Here is what's new this week in To Your Health, a consumer health oriented podcast from NLM, that helps you use MedlinePlus to follow up on weekly topics.
Seniors on a Mediterranean diet showed improvements in tests of memory and thinking compared to peers on a low fat diet, finds an interesting study from Spain recently published in the Journal of the American Medical Association (JAMA) Internal Medicine.
The randomized clinical trial of 450 adults (mostly age 65 or older) compared a group who followed a low fat diet with two cohorts on a Mediterranean diet from 2003-2009. The folks on the Mediterranean diet supplemented it with either a liter of extra virgin olive oil per week, or about an ounce a day of a mix of walnuts, hazelnuts, and almonds.
All the study participants were at a high risk for heart disease but no one reported a history of problems with memory or thinking.
The American Heart Association notes a Mediterranean diet usually features:
- fruits, vegetables, bread and other cereals, potatoes, beans, nuts, and seeds
- olive oil
- wine (in moderation)
- eggs (in moderation)
- dairy products (in moderation)
A link to information about the Mediterranean diet (from the American Heart Association) can be found within the 'specific conditions' section of MedlinePlus.gov's diets health topic page.
Specifically, the Spanish study found negligible differences in memory or thinking between the groups that supplemented a Mediterranean diet with olive oil or nuts. However, the seniors who enjoyed a Mediterranean diet with olive oil or nuts performed significantly better on a battery of well accepted standardized tests of memory and thinking compared to their peers who followed a low fat diet over several years.
The study's 12 authors conclude (and we quote): 'In an older population, a Mediterranean diet supplemented with olive oil or nuts is associated with improved cognitive function' (end of quote).
The study's lead researcher told HealthDay (and we quote): 'You can delay the onset of age-related mental decline with a healthy diet rich in foods with a high antioxidant power, such as virgin olive oil and nuts' (end of quote).
However, the study's authors acknowledged the findings need to be assessed in a larger senior population to provide more authoritative guidance about the benefits of a Mediterranean diet. The authors also note future studies should delineate what part of a Mediterranean diet seems to be most associated with cognitive benefits.
The authors also explained while the Mediterranean diet previously has been associated with improved cardiovascular (or heart) health, the diet's benefits on mental functioning was hypothesized but has not been assessed extensively.
Meanwhile, the Mediterranean diet is one of an array of diets covered in MedlinePlus.gov's diets health topic page. The Mayo Foundation for Medical Education and Research provides an overview of diverse weight loss options in the “start here' section of MedlinePlus.gov's diets health topic page.

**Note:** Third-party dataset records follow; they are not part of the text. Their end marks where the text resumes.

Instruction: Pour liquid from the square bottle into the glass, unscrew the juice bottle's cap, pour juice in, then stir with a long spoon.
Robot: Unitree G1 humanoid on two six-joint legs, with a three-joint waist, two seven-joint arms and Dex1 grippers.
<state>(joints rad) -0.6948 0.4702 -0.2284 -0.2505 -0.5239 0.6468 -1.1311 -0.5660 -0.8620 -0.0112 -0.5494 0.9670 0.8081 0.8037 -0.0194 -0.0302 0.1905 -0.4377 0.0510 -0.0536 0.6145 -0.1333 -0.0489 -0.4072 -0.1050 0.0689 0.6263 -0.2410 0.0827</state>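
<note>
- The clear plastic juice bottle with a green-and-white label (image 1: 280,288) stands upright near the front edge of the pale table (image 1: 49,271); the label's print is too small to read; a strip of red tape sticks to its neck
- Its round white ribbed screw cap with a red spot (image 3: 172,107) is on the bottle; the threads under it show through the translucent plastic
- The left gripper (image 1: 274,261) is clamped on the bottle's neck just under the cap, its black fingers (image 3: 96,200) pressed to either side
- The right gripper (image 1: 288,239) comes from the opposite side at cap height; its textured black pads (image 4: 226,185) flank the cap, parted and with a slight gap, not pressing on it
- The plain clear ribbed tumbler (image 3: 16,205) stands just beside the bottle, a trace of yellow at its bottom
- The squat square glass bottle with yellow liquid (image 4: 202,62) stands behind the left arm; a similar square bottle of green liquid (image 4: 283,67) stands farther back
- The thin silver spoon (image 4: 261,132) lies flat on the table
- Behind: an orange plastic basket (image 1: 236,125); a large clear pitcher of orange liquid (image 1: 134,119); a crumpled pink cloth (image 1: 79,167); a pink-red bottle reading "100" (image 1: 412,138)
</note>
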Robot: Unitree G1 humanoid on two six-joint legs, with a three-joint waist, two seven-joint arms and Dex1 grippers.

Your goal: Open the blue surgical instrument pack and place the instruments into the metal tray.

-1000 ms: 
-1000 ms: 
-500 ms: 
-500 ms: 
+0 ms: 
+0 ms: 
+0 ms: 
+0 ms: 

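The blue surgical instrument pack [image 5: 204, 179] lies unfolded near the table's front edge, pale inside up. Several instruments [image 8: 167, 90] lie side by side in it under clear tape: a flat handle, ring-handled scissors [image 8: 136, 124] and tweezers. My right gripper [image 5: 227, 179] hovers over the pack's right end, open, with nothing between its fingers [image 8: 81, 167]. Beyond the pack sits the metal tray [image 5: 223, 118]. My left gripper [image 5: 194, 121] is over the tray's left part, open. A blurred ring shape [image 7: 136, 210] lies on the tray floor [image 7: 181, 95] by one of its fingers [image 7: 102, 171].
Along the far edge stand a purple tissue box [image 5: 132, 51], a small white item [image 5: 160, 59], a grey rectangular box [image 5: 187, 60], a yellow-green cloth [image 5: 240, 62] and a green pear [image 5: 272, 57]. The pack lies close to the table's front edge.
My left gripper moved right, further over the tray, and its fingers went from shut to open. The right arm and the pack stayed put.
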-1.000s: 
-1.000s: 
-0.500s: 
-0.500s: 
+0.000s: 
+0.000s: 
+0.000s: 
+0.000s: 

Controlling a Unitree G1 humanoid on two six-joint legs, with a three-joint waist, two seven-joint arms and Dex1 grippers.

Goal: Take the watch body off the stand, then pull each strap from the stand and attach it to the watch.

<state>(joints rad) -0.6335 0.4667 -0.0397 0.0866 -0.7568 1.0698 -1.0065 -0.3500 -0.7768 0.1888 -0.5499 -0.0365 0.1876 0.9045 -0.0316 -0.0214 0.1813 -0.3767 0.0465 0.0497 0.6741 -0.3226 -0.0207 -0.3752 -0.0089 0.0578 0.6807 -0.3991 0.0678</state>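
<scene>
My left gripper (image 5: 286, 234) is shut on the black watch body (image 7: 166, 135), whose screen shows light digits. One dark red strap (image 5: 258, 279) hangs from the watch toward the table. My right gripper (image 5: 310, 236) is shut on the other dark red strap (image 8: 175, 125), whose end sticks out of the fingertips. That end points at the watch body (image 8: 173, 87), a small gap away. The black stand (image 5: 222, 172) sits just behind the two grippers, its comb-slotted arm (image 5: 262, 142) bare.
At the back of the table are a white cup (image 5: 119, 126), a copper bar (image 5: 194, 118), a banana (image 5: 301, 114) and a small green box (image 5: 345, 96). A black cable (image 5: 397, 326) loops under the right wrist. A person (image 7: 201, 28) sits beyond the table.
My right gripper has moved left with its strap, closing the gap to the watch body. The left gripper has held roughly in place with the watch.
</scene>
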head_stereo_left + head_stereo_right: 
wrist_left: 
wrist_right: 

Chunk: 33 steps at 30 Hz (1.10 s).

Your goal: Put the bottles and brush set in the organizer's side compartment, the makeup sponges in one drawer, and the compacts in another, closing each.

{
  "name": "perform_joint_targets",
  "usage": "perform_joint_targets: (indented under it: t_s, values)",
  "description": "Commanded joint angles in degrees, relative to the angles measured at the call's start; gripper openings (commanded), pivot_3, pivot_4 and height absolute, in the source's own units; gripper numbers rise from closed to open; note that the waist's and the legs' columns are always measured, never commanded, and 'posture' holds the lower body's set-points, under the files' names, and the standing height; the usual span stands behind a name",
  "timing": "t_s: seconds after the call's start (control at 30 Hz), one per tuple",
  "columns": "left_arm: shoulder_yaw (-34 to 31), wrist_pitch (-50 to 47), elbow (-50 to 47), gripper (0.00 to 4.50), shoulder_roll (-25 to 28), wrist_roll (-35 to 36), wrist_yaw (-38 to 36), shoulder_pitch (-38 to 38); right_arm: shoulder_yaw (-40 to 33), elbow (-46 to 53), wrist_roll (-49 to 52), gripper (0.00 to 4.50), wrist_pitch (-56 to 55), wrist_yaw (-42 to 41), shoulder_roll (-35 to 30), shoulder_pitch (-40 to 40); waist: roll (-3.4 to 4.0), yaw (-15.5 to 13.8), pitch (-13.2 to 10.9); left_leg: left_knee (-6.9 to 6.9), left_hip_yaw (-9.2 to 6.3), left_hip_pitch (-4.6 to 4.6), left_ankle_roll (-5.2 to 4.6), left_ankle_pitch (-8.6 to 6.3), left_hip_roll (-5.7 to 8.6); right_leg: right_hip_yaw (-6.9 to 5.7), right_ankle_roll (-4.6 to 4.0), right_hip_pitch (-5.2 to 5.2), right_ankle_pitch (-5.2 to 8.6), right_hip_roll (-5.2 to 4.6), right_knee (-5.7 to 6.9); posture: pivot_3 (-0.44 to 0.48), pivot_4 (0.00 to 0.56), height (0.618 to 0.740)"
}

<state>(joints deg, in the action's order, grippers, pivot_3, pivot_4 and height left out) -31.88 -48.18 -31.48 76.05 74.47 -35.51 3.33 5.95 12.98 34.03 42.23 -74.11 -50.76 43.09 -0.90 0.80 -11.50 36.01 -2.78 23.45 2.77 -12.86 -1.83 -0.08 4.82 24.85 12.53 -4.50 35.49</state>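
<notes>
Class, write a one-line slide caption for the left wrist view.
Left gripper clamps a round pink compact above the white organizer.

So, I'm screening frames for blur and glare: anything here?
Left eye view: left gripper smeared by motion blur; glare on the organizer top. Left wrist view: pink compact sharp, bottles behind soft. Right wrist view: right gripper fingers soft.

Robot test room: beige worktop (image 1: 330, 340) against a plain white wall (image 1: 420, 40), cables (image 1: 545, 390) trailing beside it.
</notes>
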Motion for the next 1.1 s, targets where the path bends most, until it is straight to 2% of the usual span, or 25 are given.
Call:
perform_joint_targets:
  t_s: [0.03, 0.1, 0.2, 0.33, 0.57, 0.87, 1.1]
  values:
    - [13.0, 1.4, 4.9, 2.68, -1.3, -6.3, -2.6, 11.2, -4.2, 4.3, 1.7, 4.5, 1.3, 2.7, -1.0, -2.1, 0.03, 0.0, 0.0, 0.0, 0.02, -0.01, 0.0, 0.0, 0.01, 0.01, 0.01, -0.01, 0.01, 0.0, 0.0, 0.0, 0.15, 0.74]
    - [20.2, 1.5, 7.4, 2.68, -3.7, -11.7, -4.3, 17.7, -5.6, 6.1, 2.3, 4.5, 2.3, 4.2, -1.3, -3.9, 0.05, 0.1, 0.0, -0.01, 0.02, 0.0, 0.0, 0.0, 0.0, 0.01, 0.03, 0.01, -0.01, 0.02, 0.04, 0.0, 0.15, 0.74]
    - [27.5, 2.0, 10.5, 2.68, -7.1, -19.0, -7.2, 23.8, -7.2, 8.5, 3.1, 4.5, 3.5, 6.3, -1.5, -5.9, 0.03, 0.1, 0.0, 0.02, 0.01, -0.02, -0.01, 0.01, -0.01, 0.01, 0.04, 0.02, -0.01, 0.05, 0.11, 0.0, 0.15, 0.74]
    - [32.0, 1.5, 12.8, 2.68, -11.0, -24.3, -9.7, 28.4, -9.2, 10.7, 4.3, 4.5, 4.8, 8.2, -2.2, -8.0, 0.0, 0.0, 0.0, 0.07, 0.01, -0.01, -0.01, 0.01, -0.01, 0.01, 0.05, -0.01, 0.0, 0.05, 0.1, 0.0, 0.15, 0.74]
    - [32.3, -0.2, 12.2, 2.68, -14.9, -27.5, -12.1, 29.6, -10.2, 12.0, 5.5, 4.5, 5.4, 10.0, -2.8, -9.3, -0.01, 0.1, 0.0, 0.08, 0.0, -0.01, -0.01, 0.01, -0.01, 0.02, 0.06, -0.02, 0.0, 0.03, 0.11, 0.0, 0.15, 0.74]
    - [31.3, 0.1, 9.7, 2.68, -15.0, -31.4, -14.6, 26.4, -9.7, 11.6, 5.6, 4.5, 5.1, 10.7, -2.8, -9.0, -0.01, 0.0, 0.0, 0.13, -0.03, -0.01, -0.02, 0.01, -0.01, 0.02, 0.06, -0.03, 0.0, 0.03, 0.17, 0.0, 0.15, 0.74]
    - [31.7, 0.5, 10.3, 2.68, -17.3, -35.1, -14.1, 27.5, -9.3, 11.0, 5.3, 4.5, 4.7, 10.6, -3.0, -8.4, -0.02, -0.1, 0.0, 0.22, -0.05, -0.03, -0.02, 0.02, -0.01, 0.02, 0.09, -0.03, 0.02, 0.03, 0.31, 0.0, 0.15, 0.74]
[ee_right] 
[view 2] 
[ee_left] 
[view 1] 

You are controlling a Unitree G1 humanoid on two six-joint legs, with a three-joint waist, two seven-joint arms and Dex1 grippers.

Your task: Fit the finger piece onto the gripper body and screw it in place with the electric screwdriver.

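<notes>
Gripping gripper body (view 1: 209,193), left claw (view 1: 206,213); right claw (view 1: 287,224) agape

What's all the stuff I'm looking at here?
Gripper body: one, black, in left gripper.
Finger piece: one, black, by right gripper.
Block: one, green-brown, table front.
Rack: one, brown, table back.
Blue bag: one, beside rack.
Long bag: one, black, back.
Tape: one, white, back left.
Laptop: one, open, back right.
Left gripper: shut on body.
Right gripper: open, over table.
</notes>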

MedlinePlus.gov's diets health topic page also provides links to the latest pertinent journal research articles, which are available in the 'journal articles' section. Links to relevant clinical trials that may be occurring in your area are available in the 'clinical trials' section. You can sign up to receive updates about diet issues as they become available on MedlinePlus.gov.
To find MedlinePlus.gov's diets health topic page type 'diets' in the search box on MedlinePlus.gov's home page, then, click on 'Diets (National Library of Medicine).' MedlinePlus.gov also has health topic pages devoted to nutrition and weight control.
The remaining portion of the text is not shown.